** Requirement **
Below are lines of data, and only some are wanted. Please repeat exactly those from the line that has "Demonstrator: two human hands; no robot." through the line that has "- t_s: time".

** Source material **
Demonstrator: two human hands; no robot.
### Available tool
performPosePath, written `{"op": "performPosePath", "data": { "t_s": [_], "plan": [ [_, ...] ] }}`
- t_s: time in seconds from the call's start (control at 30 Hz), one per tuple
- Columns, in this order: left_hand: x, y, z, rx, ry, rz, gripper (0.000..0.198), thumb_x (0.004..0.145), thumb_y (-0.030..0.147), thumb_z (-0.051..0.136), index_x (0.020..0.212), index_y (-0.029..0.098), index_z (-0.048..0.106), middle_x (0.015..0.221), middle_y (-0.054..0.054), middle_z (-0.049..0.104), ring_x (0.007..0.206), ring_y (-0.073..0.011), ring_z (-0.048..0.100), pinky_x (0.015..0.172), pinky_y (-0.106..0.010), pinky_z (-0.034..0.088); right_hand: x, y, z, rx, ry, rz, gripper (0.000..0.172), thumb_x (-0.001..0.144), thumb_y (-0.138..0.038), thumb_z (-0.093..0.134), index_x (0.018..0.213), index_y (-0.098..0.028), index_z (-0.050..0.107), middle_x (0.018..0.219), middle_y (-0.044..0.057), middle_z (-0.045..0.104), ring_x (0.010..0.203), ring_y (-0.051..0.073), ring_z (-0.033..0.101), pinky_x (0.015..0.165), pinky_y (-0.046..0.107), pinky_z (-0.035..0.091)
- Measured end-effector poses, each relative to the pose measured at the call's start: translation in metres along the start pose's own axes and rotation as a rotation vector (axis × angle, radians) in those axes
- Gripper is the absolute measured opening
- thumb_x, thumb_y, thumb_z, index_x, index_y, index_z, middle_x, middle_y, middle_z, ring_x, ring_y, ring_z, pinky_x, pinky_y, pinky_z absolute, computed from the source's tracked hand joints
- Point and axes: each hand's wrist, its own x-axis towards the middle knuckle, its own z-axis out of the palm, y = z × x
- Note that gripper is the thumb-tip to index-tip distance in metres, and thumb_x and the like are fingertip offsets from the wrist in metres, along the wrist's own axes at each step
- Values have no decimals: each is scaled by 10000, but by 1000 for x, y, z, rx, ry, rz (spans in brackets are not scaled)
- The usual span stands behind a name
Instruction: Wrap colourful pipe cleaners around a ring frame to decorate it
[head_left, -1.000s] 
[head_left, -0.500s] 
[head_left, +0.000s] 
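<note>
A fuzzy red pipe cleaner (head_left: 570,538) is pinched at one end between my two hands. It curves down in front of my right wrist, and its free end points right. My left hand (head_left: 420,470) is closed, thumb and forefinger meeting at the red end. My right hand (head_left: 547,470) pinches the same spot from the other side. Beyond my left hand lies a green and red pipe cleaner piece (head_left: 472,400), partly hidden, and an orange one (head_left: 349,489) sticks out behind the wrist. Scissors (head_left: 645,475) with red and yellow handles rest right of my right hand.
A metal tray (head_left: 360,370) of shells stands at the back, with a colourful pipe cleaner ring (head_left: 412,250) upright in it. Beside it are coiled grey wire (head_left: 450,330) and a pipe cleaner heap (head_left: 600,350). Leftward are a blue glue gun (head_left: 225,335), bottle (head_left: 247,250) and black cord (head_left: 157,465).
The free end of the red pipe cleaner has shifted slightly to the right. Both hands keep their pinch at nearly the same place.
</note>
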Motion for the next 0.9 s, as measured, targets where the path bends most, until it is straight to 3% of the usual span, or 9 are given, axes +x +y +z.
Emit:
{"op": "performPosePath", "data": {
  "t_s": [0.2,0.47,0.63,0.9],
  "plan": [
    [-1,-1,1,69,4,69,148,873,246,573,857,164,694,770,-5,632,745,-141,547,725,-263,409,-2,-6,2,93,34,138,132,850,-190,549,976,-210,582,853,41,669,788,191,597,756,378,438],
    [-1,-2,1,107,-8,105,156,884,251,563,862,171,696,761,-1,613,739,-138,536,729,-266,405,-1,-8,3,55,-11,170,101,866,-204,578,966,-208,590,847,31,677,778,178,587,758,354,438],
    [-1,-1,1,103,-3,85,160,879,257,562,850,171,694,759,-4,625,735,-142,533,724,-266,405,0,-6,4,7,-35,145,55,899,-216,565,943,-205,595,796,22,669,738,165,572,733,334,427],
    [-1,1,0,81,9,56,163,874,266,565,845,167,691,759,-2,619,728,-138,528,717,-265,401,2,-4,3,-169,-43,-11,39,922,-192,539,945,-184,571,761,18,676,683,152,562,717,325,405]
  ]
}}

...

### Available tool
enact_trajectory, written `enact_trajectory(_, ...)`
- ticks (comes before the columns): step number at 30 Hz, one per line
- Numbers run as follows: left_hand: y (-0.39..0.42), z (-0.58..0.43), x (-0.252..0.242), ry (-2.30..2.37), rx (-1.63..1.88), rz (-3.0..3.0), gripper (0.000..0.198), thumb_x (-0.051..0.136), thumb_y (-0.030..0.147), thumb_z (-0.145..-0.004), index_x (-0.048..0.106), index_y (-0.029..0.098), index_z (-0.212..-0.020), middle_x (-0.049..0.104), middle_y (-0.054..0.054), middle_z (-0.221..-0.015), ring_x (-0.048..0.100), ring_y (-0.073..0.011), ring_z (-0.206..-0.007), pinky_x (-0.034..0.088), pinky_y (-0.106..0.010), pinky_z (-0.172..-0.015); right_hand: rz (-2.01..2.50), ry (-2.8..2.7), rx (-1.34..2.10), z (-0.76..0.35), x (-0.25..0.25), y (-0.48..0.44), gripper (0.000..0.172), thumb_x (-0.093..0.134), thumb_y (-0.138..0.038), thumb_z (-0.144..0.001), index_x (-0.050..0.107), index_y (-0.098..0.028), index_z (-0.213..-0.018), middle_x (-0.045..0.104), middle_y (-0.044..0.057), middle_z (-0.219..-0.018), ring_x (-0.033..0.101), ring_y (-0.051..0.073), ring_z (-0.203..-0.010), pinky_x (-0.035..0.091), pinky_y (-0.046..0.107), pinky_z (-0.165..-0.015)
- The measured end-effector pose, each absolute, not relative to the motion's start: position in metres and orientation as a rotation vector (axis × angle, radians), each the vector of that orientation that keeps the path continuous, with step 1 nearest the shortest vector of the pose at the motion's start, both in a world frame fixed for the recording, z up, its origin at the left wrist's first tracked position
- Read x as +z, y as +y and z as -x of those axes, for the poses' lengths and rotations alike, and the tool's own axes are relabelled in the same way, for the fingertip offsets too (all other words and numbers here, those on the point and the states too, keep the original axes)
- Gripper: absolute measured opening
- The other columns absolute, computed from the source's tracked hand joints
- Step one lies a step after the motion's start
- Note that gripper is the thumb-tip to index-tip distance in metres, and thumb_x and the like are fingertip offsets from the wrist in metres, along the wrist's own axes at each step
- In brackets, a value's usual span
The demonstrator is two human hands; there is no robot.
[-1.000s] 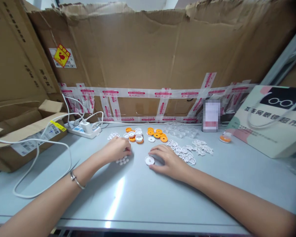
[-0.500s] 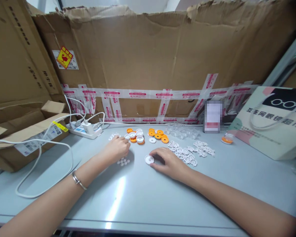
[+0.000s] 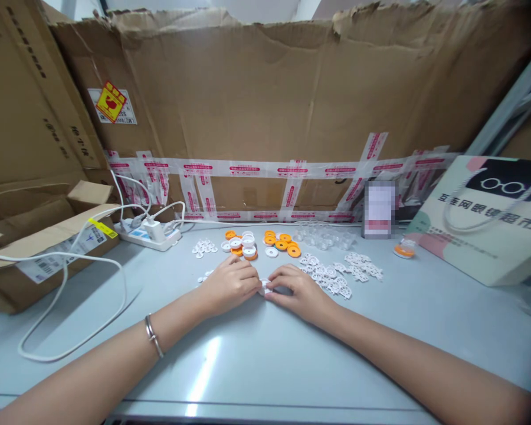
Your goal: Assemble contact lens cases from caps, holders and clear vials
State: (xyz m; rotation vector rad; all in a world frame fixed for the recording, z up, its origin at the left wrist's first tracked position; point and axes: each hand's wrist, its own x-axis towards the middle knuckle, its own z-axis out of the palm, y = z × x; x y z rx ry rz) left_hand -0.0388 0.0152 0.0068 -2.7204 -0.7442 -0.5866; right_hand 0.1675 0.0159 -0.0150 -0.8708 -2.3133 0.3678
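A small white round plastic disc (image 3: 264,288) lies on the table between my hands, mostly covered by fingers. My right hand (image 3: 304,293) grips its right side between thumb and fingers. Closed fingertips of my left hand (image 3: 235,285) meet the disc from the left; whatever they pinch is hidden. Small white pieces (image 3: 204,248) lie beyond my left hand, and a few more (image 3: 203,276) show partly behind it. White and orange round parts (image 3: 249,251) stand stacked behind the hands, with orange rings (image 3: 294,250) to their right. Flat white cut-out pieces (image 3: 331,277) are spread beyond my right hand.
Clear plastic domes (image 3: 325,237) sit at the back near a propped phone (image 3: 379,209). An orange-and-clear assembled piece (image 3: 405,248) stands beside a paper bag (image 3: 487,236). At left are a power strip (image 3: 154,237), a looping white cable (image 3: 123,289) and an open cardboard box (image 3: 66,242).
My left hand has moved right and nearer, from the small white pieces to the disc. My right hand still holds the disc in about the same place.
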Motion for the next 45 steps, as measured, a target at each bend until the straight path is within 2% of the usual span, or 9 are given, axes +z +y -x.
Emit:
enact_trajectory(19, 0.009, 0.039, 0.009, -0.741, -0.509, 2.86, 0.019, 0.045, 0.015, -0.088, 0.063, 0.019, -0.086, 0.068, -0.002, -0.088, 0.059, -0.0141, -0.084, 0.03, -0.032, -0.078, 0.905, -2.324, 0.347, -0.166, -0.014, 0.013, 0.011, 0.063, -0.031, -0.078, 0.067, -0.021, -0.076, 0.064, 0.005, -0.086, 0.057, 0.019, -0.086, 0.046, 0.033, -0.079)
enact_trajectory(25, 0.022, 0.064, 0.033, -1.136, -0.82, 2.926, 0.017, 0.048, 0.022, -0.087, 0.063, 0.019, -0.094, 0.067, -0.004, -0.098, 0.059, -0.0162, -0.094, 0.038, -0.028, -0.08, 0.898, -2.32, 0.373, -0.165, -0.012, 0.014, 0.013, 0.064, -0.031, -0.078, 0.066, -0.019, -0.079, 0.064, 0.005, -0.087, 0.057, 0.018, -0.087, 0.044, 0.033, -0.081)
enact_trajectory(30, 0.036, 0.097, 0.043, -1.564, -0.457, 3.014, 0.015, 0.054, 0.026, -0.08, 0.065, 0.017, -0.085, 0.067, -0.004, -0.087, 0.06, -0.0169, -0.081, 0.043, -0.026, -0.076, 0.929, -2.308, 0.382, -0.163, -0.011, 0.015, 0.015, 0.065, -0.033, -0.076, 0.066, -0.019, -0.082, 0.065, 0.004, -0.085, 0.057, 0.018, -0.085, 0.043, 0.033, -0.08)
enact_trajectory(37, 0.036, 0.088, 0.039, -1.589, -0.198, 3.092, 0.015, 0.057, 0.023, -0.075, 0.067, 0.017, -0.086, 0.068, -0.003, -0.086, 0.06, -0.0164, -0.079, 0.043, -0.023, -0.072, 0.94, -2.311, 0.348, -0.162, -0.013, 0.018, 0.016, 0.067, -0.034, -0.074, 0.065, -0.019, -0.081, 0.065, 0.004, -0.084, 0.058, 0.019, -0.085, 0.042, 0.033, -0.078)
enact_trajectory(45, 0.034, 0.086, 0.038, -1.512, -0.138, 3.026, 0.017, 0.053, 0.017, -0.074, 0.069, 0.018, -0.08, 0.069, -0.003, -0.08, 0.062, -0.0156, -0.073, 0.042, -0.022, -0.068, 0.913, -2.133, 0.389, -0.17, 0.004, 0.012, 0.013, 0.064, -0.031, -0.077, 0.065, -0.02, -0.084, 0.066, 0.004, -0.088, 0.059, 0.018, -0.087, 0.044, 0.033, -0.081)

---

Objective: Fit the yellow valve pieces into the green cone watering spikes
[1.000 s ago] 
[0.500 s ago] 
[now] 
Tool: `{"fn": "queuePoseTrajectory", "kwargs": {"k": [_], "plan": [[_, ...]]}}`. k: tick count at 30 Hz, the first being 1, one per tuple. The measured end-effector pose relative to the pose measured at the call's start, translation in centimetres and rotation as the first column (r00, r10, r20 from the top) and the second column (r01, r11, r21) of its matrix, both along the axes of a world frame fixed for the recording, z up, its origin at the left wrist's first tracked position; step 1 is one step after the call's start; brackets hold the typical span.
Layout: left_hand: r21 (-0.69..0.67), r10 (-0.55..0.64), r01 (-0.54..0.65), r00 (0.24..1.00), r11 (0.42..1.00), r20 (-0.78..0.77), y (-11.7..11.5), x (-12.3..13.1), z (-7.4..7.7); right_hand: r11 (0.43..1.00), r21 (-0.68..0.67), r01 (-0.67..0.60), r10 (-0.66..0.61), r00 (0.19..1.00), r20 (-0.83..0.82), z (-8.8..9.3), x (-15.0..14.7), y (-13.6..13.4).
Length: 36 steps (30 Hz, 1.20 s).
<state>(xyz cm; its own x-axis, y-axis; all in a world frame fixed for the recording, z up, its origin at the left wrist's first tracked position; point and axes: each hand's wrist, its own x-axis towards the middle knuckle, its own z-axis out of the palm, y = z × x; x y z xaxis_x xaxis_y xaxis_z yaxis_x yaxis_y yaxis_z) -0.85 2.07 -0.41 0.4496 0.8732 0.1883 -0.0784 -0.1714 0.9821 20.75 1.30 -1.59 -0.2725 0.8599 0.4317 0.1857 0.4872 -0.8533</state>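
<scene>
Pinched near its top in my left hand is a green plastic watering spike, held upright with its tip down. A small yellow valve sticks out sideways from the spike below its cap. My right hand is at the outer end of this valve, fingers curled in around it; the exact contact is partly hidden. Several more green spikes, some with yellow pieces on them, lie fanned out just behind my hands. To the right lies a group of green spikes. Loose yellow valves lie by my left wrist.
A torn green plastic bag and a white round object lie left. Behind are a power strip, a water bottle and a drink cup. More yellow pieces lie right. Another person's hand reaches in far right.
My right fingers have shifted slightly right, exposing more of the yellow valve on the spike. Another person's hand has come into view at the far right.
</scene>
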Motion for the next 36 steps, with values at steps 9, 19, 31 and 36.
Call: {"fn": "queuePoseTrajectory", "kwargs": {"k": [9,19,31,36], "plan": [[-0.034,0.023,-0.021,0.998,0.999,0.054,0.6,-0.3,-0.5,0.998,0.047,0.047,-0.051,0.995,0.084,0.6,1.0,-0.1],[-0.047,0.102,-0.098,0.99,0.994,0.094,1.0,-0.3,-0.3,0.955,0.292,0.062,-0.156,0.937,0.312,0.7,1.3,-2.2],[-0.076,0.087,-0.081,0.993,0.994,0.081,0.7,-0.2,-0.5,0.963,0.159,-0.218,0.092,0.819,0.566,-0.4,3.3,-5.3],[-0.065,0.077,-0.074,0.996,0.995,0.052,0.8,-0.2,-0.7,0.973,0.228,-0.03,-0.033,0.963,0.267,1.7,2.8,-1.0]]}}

** Exercise solution **
Demonstrator: two human hands; no robot.
### Available tool
performPosePath, written `{"op": "performPosePath", "data": { "t_s": [_], "plan": [ [_, ...] ] }}`
- t_s: time in seconds from the call's start (control at 30 Hz), one per tuple

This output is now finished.